▶ **Aim of the task**
Your answer must be an exact transcription of the data, with every picture omitted.

Segment Open

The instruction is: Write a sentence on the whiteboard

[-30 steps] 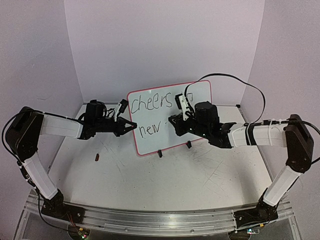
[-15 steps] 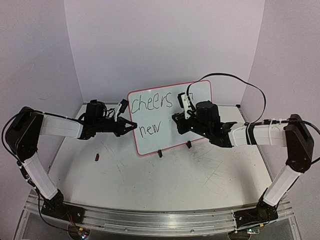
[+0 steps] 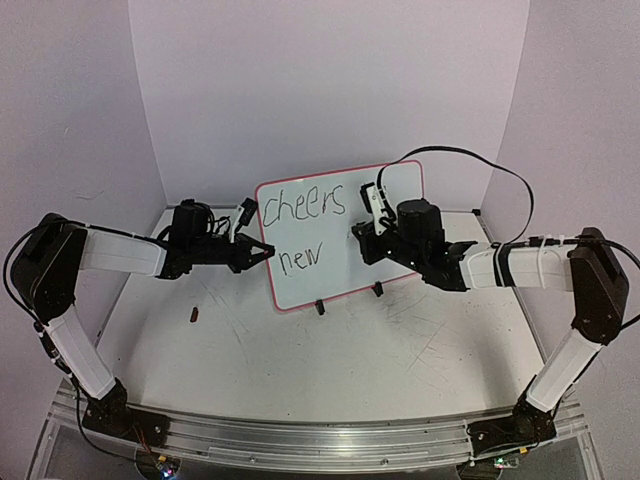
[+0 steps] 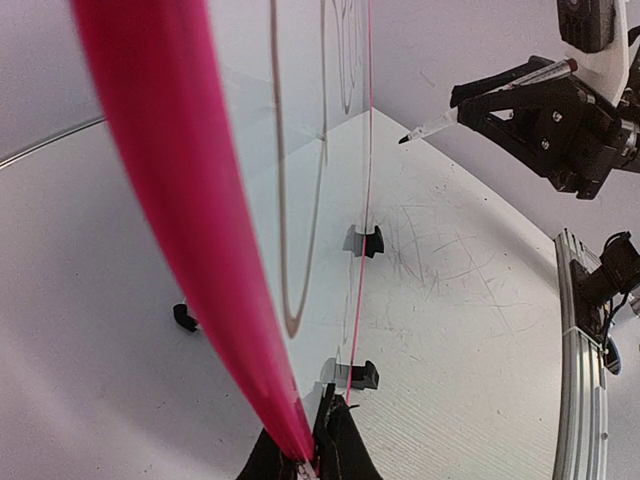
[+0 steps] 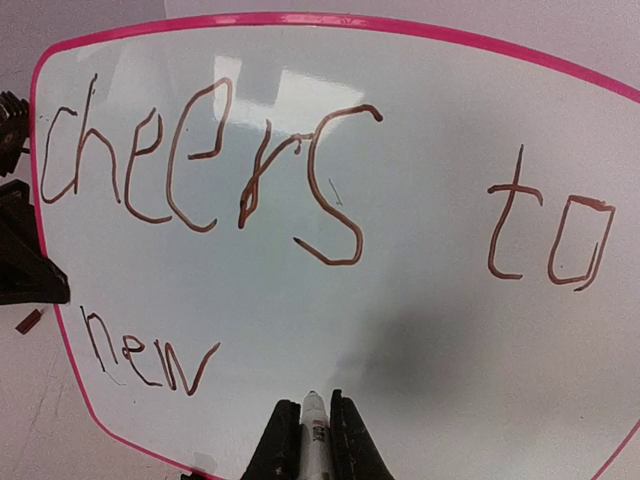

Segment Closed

▶ **Exercise solution**
The instruction is: Write a sentence on the whiteboard

[-30 steps] 
[-15 steps] 
[+0 steps] 
[+0 steps] 
[+0 steps] 

There is no more to this output.